Addis and other scholars of masculinity disagree with this interpretation. “The answer is to reduce masculinity concerns, not increase them. Men’s masculinity does not need to be repaired to improve their mental health,” Addis said. “We need to teach them how to be more flexible in their understanding, or how to let go of the need to do it,” he says.
The report shows trends in the reasons for men’s unhappiness. For young men, relationship stress was the biggest concern, peaking in trouble among boys aged 14 to 17 and then decreasing with age, while loneliness and loneliness became more of a problem, peaking at age 65.
“Boys and men often talk about the importance of having social connections to support them in times of hardship,” Costigan says. “At the same time, we found that loneliness increases with age, while talk of relying on friends and social connections as a coping mechanism decreases with age. So we need to make sure we support older men to provide opportunities for social connections as well.”
Promising methods of suicide prevention start in the clinic
Addis said that while boys and men are discussing relationships and loneliness in the context of the crisis, mental health services are dispelling cultural stereotypes that “girls are relationship-oriented and boys are more autonomous; women are relationship-oriented and men are achievement-oriented.” Rather, men feel the importance of human relationships. “What’s happening is that for many of us, relationships aren’t unimportant; they’re extremely important. We don’t have the skills necessary to deal with relationship pain and keep the relationships around us healthy.”
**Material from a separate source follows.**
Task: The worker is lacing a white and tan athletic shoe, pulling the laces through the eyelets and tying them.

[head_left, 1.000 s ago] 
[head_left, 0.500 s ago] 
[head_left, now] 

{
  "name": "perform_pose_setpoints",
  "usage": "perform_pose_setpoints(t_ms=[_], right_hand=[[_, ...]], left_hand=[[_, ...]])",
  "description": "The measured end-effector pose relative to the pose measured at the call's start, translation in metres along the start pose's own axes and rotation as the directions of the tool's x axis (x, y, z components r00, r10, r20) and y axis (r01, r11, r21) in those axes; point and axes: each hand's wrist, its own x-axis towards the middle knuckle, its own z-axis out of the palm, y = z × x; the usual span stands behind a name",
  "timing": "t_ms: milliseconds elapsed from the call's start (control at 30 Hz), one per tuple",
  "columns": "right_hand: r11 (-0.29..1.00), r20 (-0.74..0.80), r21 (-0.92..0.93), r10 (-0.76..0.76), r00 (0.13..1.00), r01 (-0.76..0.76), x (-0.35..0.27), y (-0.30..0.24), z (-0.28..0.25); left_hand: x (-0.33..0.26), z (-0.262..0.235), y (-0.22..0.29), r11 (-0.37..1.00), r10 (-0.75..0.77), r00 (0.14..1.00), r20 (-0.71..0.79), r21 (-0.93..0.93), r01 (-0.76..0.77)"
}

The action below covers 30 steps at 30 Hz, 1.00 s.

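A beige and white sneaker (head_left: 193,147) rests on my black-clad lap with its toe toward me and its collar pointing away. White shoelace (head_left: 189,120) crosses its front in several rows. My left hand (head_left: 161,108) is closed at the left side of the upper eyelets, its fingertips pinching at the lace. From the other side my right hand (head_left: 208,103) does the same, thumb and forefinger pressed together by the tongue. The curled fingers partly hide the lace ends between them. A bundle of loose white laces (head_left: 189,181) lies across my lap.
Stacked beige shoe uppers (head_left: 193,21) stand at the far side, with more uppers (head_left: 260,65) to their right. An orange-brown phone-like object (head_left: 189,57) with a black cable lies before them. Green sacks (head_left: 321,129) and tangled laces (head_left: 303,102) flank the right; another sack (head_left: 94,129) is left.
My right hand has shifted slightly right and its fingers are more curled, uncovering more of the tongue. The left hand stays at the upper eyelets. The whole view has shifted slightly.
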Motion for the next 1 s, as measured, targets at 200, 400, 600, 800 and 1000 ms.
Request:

“Young men really want social connections with other young men, they really want romantic relationships, they want to use words like love and friendship and caring, but over time they move away from that,” said Dominic Shattuck, a Johns Hopkins University researcher and men’s health researcher at the National Institute for Boys and Men.
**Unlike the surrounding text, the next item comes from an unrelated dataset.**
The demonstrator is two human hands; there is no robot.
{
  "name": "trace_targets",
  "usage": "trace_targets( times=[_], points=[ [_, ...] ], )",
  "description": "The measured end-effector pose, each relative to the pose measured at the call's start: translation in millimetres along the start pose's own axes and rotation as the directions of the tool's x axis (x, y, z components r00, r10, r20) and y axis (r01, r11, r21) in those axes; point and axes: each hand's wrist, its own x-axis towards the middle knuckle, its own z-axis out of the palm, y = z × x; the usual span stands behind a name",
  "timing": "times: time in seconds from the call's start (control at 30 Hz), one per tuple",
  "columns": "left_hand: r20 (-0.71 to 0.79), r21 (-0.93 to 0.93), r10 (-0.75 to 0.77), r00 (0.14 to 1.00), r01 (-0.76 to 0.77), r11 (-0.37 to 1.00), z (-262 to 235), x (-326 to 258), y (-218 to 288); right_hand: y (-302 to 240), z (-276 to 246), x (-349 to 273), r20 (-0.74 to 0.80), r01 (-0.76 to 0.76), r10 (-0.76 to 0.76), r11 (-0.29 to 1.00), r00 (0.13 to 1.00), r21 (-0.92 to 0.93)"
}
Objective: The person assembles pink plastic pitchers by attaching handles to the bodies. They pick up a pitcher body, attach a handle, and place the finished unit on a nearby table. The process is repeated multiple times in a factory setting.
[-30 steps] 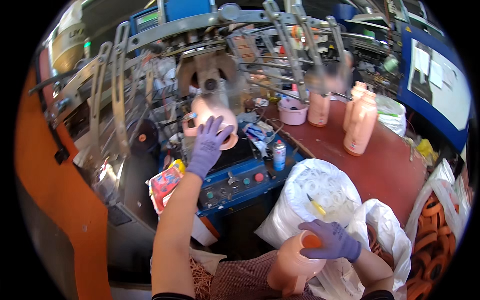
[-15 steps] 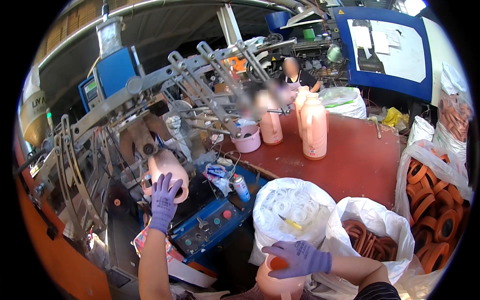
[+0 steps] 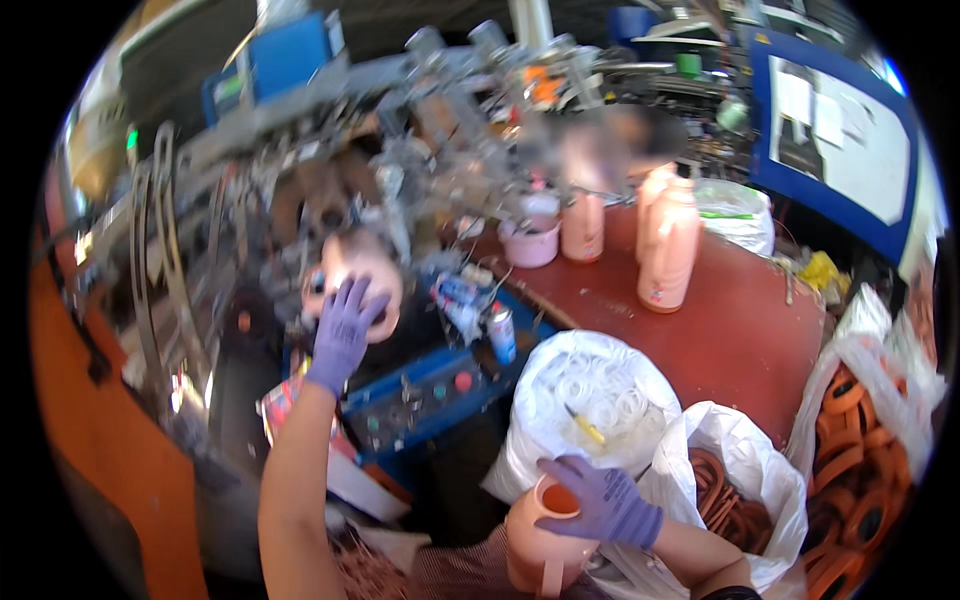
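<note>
My left hand (image 3: 343,338), in a purple glove, lies with spread fingers over the near end of a pink thermos jug (image 3: 348,262) and grips it. That jug lies on its side at the metal-armed machine (image 3: 335,190), its open end toward me. Low in the middle, my right hand (image 3: 607,507), gloved alike, is closed round the neck of a second pink jug (image 3: 540,545). This one stands roughly upright against my lap, its orange-lit mouth facing up and its handle toward me.
Beyond the machine's blue control panel (image 3: 440,405) stands a spray can (image 3: 501,335). A white sack (image 3: 520,425) of clear rings holds a yellow-handled cutter (image 3: 588,428). Sacks of brown rings (image 3: 725,500) sit rightward. Several pink jugs (image 3: 668,250) and a pink bucket (image 3: 530,245) stand on the red table (image 3: 740,350).
My view has swung left and blurred, so the table and sacks sit differently. Both hands keep their hold on the jugs; the right-hand jug shows more fully now.
</note>
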Motion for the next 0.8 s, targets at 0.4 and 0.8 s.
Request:
trace_targets(
  times=[0.4,0.8],
  points=[
    [-0.04,0.074,0.004,0.999,-0.001,0.997,9.5,-0.8,-3.6,-16.0,5.2,19.7,0.004,-0.007,0.007,0.997,1.0,-0.076],
    [-0.033,0.071,0.074,0.997,-0.071,0.995,6.3,3.9,-11.0,-43.6,19.5,36.0,-0.071,-0.024,0.024,1.0,0.997,0.004]
  ],
)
Shattuck said the lesson is an evolutionary one. Boys need to be equipped with greater emotional literacy early in life so that they maintain the ability to build and nurture relationships as they grow older. “This report helps identify the coping mechanisms they already rely on, such as social connections, exercise and sports, creative outlets, mental health services, and time spent in nature,” Shattuck said. “This is important not only to scale up clinical care, but also to frame prevention around strengthening existing protective factors.” Not all spaces that look after the mental health of boys and men need to be formal, he added. “It could be a barber shop, it could be a sports club, it could be friends you hang out with.”
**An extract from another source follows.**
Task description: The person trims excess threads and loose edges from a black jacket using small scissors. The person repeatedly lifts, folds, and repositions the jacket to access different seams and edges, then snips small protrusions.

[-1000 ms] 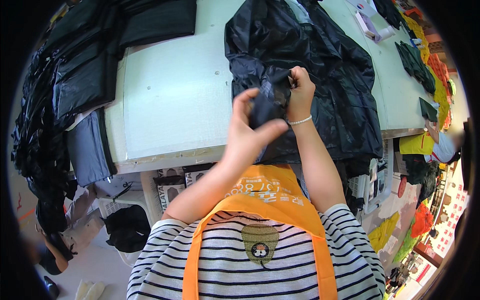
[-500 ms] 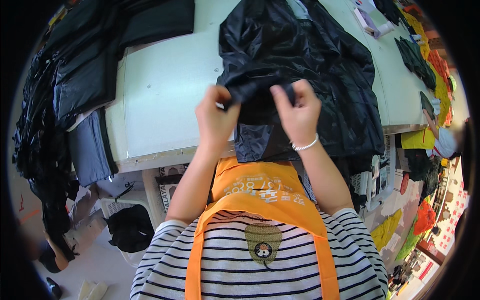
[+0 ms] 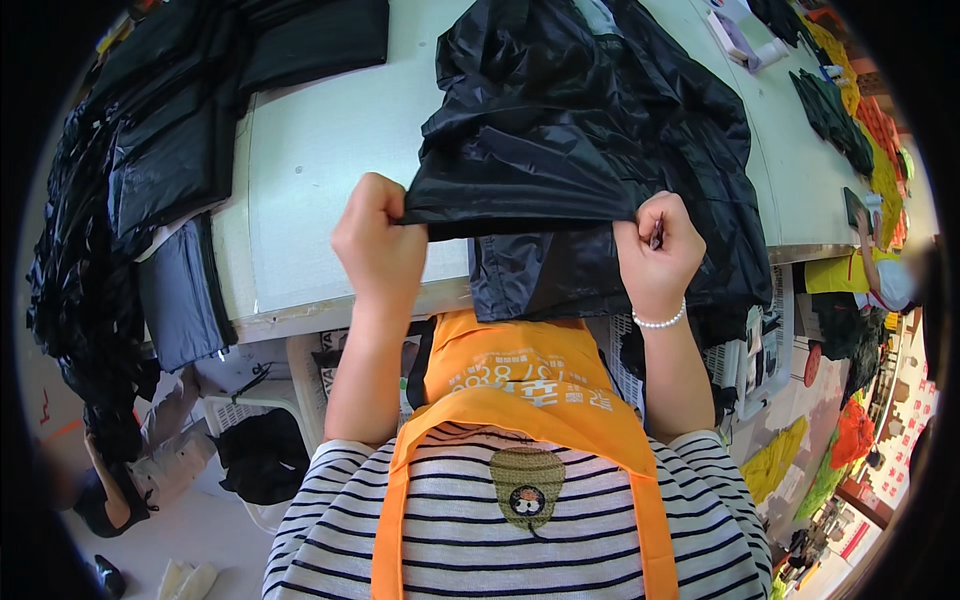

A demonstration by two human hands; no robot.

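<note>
A shiny black garment (image 3: pixel 600 110) lies spread on the pale table in front of me. One edge of it is stretched taut between my two hands, raised a little off the rest. My left hand (image 3: pixel 378 240) is closed in a fist round the left end of that edge. At the other end, my right hand (image 3: pixel 660 250), with a white bead bracelet on its wrist, pinches the black fabric. Below the stretched edge, a lower flap of the garment hangs over the table's front edge. Which part of the garment I hold, I cannot tell.
Stacks of folded black garments (image 3: pixel 175 170) cover the table's left side, one folded black piece (image 3: pixel 185 290) overhanging its front edge. Underneath, a white basket (image 3: pixel 255 410) holds black cloth. A small white box (image 3: pixel 735 40) lies at the far right. Other people work at both sides.
My hands have moved apart, left hand to the left and right hand to the right and slightly down. The bunched fabric between them is now pulled out straight.
</note>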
If you or someone you know may be considering suicide, contact the 988 Suicide and Crisis Lifeline: Call or text 988 or chat. 988lifeline.org. For TTY users: Use your preferred relay service or dial 711 then 988.
STAT’s reporting on health issues facing men and boys is supported by Rise Together. Rise Together is a donor-advised fund sponsored and managed by the National Philanthropic Trust and established by Richard Reeves, founding president of the American Association of Boys and Men. and by the Boston Foundation. Our financial supporters have no input into any decisions about our journalism.